• [Extracted records]
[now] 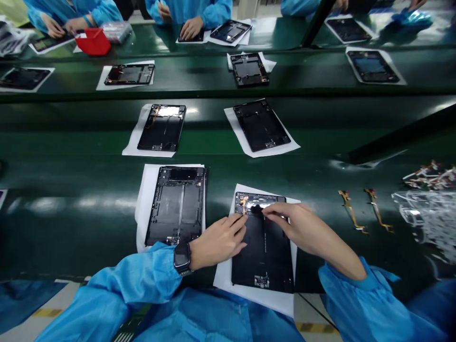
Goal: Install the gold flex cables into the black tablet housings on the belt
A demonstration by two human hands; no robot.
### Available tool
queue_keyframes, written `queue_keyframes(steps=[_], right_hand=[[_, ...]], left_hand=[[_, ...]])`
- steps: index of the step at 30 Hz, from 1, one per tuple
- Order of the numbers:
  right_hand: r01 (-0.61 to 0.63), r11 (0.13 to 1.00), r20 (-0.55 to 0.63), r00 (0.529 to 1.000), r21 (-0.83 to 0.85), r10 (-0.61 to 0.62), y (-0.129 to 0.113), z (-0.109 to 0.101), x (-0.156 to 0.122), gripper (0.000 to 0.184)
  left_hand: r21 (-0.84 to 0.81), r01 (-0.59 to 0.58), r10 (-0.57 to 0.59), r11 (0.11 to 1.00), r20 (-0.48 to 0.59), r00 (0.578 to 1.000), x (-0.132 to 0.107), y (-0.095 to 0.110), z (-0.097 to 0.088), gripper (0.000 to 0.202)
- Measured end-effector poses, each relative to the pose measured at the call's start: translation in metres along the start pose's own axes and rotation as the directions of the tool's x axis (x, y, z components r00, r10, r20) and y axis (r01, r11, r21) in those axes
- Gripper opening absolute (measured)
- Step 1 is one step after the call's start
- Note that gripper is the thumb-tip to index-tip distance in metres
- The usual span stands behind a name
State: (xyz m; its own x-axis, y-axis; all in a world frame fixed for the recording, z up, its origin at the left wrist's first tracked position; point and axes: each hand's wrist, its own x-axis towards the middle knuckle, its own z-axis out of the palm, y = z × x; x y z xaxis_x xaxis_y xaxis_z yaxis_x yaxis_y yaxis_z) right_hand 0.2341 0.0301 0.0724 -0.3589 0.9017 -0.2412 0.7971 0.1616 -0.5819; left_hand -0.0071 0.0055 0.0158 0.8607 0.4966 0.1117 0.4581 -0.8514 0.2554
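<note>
An open black tablet housing point(263, 251) lies on white paper point(221, 275) in front of me. An orange flex cable point(245, 203) sits near its upper left corner. My left hand point(221, 240) rests over the left edge, fingers loosely extended, fingertips at the cable's lower end. The thumb and index finger of my right hand point(295, 221) are pinched together over the upper part of the housing, beside a small dark patch point(255, 209). Whatever the pinch holds is too small to make out. To the left, a second tablet housing point(176, 206) lies on its own paper.
Two loose flex cables point(351, 211) lie at right, near a pile of cables point(432, 175) and clear plastic pieces point(427, 213). More housings point(261, 124) on paper line the green bench point(107, 137). A dark post point(399, 135) slants at right. Co-workers' hands point(192, 28) work across the bench.
</note>
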Motion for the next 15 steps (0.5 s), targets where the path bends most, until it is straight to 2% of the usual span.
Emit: queue_keyframes(steps=[4,7,10,15], right_hand=[[-0.057,0.998,-0.042,0.998,-0.03,0.056,-0.009,0.014,-0.026,0.015],[0.021,0.995,-0.077,0.997,-0.098,-0.029,-0.016,0.034,-0.035,0.015],[0.122,0.975,-0.059,0.989,-0.186,-0.135,-0.026,0.052,-0.034,0.017],[0.198,0.91,-0.042,0.973,-0.364,-0.228,-0.039,0.07,-0.026,0.016]], left_hand=[[-0.069,-0.011,0.013,0.998,0.025,1.0,-0.009,0.001,-0.008,0.037],[-0.119,-0.013,0.017,0.993,0.031,0.999,-0.016,0.002,-0.009,0.035],[-0.155,-0.011,0.011,0.988,0.004,1.0,-0.021,0.003,-0.007,0.034],[-0.155,0.015,-0.024,0.988,-0.05,0.998,-0.029,0.002,0.0,0.038]])
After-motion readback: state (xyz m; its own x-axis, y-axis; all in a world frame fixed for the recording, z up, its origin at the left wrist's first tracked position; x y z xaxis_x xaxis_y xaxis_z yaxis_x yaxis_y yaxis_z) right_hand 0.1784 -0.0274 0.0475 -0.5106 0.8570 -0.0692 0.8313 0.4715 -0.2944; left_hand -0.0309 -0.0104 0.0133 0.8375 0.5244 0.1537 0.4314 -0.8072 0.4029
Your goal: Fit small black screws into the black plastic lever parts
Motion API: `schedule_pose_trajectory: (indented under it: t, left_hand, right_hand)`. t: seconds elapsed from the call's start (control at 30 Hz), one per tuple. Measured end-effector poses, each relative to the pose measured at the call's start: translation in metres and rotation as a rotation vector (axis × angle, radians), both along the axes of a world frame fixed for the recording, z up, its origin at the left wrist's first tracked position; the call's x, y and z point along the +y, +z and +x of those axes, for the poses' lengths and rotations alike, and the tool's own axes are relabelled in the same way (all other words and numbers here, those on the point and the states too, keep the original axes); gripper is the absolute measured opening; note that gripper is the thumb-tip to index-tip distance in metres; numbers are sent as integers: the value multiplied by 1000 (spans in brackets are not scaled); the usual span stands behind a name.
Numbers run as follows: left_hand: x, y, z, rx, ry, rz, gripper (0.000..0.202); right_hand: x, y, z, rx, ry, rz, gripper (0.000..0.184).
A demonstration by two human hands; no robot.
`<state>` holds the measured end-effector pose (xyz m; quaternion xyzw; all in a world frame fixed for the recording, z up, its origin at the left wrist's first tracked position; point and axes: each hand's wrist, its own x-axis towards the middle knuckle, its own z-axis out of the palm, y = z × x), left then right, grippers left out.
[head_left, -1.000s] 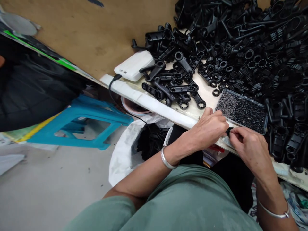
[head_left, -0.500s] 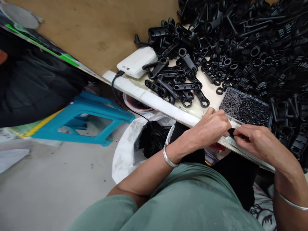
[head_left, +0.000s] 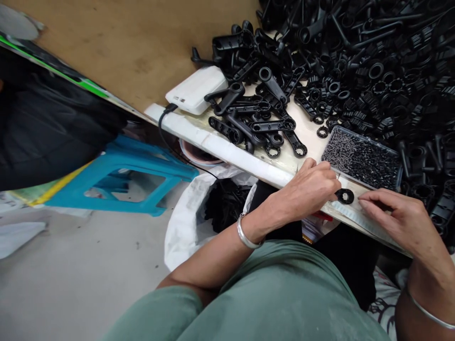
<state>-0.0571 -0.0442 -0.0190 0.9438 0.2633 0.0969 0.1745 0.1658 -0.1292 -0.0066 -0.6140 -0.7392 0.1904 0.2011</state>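
My left hand is closed at the front edge of the table, its fingers curled over a black plastic part. The ring-shaped end of that black part sticks out to the right of the fingers; the rest is hidden under the hand. Just right of the ring, my right hand hovers with thumb and fingers slightly parted, and nothing shows between them. Behind both hands lies a clear plastic tray full of small dark screws or pins.
Black plastic arms lie loose behind the left hand. A large heap of black parts fills the back right. Near the edge sits a white power bank with a cable. Below are a white sack and a blue stool.
My right hand has let go of the black part's end and drawn back to the right, uncovering the ring. The left hand stays nearly in place. The view has shifted slightly.
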Motion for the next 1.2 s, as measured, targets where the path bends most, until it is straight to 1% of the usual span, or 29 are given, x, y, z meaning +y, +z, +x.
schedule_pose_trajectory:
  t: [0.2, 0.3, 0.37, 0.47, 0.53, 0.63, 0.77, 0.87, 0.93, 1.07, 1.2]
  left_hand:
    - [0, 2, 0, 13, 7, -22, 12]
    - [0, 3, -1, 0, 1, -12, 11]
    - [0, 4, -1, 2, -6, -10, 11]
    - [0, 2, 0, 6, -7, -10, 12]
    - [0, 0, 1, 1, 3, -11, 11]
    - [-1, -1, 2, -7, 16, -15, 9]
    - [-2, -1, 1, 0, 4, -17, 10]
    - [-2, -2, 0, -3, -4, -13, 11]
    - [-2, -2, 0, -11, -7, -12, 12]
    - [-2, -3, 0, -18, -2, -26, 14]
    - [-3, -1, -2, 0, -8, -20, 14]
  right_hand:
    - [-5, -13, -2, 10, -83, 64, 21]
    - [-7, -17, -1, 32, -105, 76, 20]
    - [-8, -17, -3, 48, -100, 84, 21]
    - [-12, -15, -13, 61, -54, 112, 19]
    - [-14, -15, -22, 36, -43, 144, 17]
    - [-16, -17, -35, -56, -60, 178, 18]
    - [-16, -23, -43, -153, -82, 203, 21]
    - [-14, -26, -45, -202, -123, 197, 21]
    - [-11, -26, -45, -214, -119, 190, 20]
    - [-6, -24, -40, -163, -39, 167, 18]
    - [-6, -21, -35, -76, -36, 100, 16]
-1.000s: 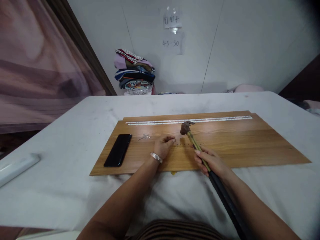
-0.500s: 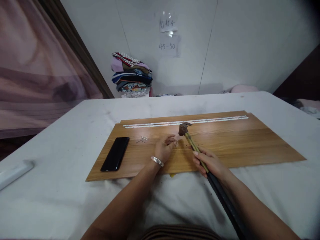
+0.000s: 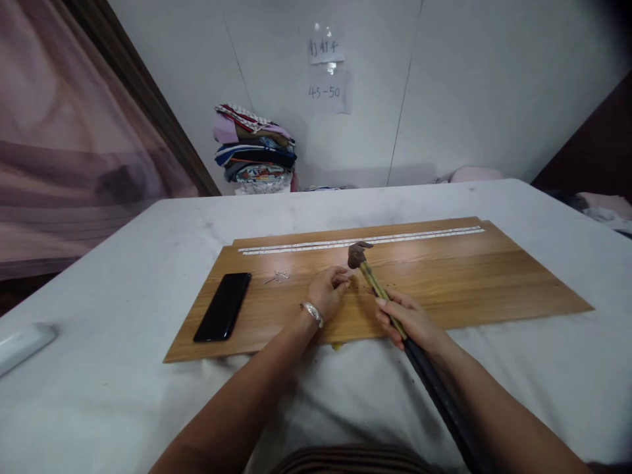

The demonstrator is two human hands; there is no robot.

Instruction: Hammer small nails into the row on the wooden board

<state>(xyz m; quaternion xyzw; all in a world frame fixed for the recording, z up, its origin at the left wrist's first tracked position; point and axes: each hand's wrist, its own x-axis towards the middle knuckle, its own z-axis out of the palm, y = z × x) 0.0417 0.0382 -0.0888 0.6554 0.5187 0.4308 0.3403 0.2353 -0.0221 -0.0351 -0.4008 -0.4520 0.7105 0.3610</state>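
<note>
My right hand [image 3: 407, 321] is wrapped around the upper handle of a claw hammer [image 3: 378, 283], which has a rusty head, a yellowish neck and a long black grip. The hammer's head is raised above the wooden board [image 3: 474, 283], close to my left fingers. Low over the board, my left hand [image 3: 330, 293], with a silver bracelet at the wrist, is closed in a pinch on what looks like a nail, mostly hidden by the fingertips. Several loose nails [image 3: 279, 276] lie in a small pile left of that hand. Tiny dark dots mark the board between my hands.
Two white measuring strips [image 3: 365, 241] run along the board's far side. A black phone [image 3: 223, 307] lies at its left end. The board rests on a white-covered table [image 3: 113, 276]; a white object [image 3: 24, 345] is at far left. Folded clothes [image 3: 257, 151] are stacked by the wall.
The whole view has shifted slightly, moving the board and phone a little left in the picture. Both hands keep nearly the same pose, with the hammer still held above the board.
</note>
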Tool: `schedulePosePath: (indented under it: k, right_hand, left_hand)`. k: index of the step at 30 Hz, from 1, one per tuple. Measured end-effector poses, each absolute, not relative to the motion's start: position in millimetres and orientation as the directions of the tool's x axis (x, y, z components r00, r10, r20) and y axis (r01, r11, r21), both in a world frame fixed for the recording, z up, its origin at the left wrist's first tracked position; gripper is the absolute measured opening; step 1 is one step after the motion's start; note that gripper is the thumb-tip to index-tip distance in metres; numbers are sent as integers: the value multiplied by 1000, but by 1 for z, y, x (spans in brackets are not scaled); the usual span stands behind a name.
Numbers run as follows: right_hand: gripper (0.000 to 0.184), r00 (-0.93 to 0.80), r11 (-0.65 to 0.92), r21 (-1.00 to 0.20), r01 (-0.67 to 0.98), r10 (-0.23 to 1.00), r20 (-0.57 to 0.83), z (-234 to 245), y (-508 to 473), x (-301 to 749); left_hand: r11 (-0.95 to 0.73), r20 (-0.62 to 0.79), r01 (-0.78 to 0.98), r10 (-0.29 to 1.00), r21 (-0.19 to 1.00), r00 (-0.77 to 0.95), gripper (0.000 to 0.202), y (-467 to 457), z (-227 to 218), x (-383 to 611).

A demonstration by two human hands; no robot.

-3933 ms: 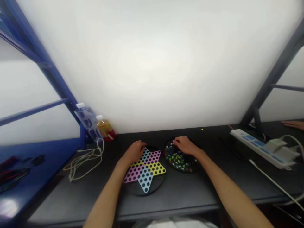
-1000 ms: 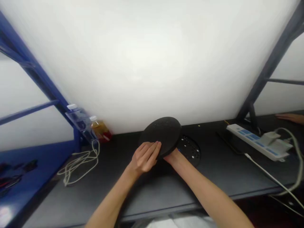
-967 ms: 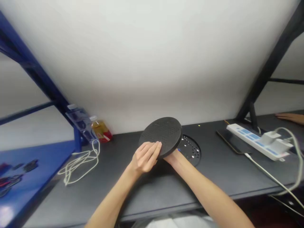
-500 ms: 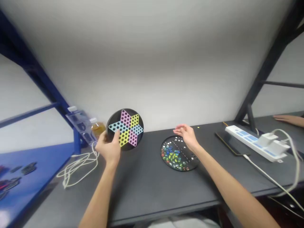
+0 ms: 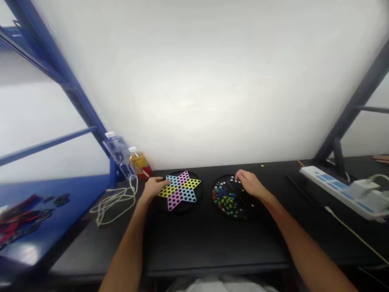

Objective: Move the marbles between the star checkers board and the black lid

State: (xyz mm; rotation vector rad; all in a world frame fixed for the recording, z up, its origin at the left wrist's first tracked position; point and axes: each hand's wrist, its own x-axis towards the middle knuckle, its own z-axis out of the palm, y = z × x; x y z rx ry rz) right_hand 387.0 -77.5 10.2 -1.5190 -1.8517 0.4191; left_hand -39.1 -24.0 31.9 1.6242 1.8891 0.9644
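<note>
A round black checkers board (image 5: 194, 199) with a star of blue, yellow and pink holes lies flat on the black table (image 5: 212, 239). My left hand (image 5: 154, 188) rests on the board's left rim, fingers curled over the edge. To the right sits a round black tray (image 5: 240, 213) with several coloured and white marbles in it. My right hand (image 5: 251, 185) hovers over the tray's far right part. Its fingers are bent down together towards the white marbles, and what they pinch is hidden.
A yellow drink bottle (image 5: 138, 164) and a clear plastic pack (image 5: 117, 150) stand by the blue shelf frame (image 5: 75, 97). A coiled white cable (image 5: 113, 201) lies on the left. A white power strip (image 5: 332, 186) with plugs lies on the right. Another person's fingers (image 5: 383, 158) show at the far right.
Half a second ago my left hand held the board tilted up in the air at the left; now it lies flat beside the tray. My right hand has dropped onto the tray.
</note>
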Motion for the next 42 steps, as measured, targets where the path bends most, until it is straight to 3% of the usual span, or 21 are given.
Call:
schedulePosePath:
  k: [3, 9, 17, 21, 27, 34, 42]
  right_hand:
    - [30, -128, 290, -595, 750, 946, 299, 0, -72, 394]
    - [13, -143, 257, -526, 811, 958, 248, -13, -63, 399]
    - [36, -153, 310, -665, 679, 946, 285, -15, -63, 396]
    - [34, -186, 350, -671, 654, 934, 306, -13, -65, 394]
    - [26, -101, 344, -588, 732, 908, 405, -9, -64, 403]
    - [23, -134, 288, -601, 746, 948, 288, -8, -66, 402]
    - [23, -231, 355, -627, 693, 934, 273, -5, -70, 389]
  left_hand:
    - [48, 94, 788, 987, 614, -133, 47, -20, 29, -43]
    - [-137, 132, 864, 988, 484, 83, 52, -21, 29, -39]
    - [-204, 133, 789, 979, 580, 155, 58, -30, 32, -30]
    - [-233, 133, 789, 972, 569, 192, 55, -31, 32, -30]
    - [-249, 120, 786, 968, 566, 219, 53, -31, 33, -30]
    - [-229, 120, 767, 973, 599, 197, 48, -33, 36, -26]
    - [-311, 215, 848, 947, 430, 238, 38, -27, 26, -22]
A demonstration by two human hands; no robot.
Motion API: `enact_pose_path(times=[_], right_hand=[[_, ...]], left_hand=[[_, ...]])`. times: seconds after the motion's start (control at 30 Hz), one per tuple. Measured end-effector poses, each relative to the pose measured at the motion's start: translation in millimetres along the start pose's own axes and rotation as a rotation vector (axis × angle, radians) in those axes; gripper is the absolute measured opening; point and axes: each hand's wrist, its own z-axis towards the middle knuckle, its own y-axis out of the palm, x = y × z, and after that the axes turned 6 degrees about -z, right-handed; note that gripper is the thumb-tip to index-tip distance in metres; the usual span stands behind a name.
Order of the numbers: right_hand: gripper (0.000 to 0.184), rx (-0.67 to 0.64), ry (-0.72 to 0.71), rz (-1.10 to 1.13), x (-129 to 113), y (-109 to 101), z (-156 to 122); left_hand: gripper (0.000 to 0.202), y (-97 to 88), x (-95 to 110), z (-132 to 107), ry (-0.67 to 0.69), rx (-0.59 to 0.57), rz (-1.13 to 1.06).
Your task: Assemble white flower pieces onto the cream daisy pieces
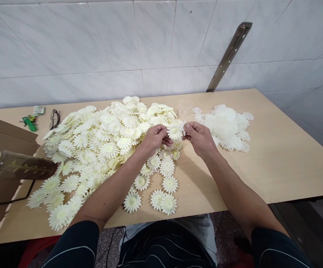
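Note:
Between my two hands, above the table, is a pale cream artificial flower (175,131). My left hand (158,137) pinches its left edge. At its right side my right hand (197,134) has thumb and fingers pressed together on a small whitish petal piece (184,127), whose exact shape is hard to make out. A large heap of cream artificial flowers (108,149) spreads under and left of my left hand. Beyond my right hand lies a smaller pile of whiter, translucent flower pieces (226,126).
A clear plastic piece (185,106) sits behind my hands. Glasses (54,119) and a green-handled tool (29,123) lie at the back left. A bottle of dark liquid (24,165) and a cardboard box (7,149) are at left. A metal bracket (229,56) stands against the wall.

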Motion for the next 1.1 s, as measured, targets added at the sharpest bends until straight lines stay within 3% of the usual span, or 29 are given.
enact_pose_path(times=[0.13, 0.27, 0.43, 0.53, 0.6, 0.67, 0.83, 0.93, 1.0, 1.1], right_hand=[[0.065, 0.03, 0.035, 0.091, -2.2, -17.7, 9.8], [0.06, -0.019, 0.103, 0.158, -6.0, -28.8, 14.1], [0.06, -0.079, 0.14, 0.32, -13.3, -25.5, 9.3], [0.063, -0.1, 0.129, 0.306, -16.6, -20.7, 6.0], [0.06, -0.086, 0.089, 0.197, -16.5, -19.8, 5.3], [0.05, 0.011, -0.004, -0.048, -14.0, -24.5, 7.1], [0.008, 0.475, -0.295, -0.869, -4.5, -66.3, 21.1], [0.019, 0.62, -0.313, -1.02, -4.8, -81.6, 24.1], [0.018, 0.559, -0.387, -0.97, -8.0, -72.9, 18.3], [0.016, 0.253, -0.536, -0.812, -11.6, -39.3, 2.1]], left_hand=[[0.025, -3.6, -3.1, 3.1, 0.038, 0.078, 0.015], [0.025, -3.8, -2.1, 2.1, 0.035, 0.039, 0.023], [0.024, -3.4, -1.1, 0.6, 0.022, 0.007, 0.037], [0.026, -3.5, -1.7, 1.1, 0.021, -0.003, 0.038], [0.026, -3.7, -2.2, 1.7, 0.02, -0.003, 0.037], [0.026, -3.8, -2.6, 2.2, 0.024, -0.004, 0.031], [0.027, -3.0, -3.6, 2.8, 0.03, -0.012, 0.022], [0.026, -1.2, -4.0, 2.3, 0.035, -0.002, 0.019], [0.026, 0.1, -4.4, 1.7, 0.033, 0.009, 0.027], [0.027, 1.2, -4.9, 0.5, 0.034, 0.02, 0.058]])
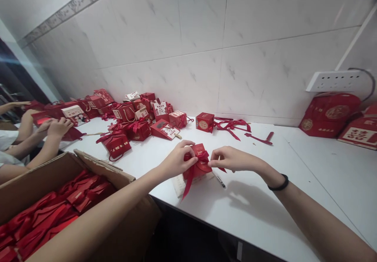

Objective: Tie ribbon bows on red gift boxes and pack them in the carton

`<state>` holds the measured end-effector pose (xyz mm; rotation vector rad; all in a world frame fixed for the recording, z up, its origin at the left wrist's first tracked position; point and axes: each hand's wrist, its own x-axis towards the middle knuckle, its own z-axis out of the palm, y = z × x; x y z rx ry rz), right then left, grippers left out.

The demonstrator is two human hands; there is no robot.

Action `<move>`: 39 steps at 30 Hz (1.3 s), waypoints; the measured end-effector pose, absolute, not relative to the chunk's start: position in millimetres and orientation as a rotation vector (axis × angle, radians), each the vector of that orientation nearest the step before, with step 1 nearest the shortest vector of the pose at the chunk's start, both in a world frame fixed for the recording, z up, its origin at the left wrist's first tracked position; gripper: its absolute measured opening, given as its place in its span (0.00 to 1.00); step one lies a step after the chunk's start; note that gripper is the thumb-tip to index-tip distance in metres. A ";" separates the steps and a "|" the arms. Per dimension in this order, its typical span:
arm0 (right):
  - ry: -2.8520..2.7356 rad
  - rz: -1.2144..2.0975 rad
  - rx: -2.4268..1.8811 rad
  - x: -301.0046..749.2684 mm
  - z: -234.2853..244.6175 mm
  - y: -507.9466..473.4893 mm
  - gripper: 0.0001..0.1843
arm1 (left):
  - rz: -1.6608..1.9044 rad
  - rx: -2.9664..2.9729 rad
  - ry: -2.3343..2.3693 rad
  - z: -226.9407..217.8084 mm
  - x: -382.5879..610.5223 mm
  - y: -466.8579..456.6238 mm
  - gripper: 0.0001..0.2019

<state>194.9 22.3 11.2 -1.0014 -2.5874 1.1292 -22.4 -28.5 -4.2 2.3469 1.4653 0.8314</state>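
Note:
A small red gift box [203,168] stands in front of me near the table's front edge, with a red ribbon [188,184] tied in a bow on its top. The fingers of my left hand [180,159] are closed on the ribbon at the bow's left side. At the right side, my right hand [229,159] pinches the bow between thumb and finger; a black band circles that wrist. One ribbon tail hangs down over the box's front left. Partly under the box lie a piece of paper [178,185] and a pen [219,180].
Behind is another red box [205,122] beside loose ribbon [234,127]. Several decorated boxes [140,130] crowd the table's left. An open carton [118,171] full of red boxes stands at front left. Other people's hands [59,127] work beyond it. Large red boxes [328,116] stand right, below a power strip [335,81].

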 end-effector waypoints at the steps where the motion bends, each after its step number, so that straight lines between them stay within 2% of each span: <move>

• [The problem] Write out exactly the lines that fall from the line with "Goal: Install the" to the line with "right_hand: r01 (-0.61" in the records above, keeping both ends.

• [Reply]
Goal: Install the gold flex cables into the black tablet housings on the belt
A demonstration by two human hands; no robot.
### Available tool
queue_keyframes, written `queue_keyframes(steps=[_], right_hand=[[_, ...]], left_hand=[[_, ...]])`
- steps: index of the step at 30 Hz, from 1, one per tuple
- Order of the numbers:
  right_hand: r01 (-0.61 to 0.63), r11 (0.13 to 1.00), r20 (-0.55 to 0.63), r00 (0.529 to 1.000), r21 (-0.83 to 0.85), r10 (-0.61 to 0.62), y (-0.129 to 0.113), z (-0.109 to 0.101), x (-0.156 to 0.122), gripper (0.000 to 0.184)

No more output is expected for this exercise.